What is expected:
Look through the listing below and report the lines that have the word "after" in them.
Data below:
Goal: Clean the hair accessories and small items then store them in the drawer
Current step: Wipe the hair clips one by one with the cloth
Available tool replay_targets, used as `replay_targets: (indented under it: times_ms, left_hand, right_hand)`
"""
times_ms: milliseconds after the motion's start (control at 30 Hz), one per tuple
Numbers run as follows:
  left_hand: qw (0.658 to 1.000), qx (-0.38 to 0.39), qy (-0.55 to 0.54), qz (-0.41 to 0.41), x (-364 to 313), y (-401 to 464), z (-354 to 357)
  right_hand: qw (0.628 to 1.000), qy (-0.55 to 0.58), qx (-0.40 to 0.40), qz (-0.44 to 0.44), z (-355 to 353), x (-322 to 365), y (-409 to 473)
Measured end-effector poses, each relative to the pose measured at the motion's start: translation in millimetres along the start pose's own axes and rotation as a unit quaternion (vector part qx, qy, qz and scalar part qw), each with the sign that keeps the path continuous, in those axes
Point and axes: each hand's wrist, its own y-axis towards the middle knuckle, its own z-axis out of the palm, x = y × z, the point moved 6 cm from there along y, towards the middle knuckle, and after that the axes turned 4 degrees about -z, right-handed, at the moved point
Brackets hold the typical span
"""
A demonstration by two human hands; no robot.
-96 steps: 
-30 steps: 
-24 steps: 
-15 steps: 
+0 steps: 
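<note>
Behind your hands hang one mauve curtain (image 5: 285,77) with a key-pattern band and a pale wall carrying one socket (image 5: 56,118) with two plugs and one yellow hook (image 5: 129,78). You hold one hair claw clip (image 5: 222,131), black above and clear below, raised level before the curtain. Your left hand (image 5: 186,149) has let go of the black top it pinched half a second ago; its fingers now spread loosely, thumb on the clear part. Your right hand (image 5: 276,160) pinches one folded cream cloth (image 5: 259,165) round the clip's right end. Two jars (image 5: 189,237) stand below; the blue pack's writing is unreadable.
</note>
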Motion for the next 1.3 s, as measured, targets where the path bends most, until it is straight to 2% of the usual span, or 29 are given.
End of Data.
Solved problem:
times_ms: milliseconds after the motion's start (control at 30 Hz), one per tuple
Point and axes: each hand's wrist, its own y-axis towards the middle knuckle, its own z-axis out of the palm, x = y × z, the point moved 6 cm from there along y, towards the middle knuckle, and after that the axes turned 4 degrees about -z, right-handed, at the moved point

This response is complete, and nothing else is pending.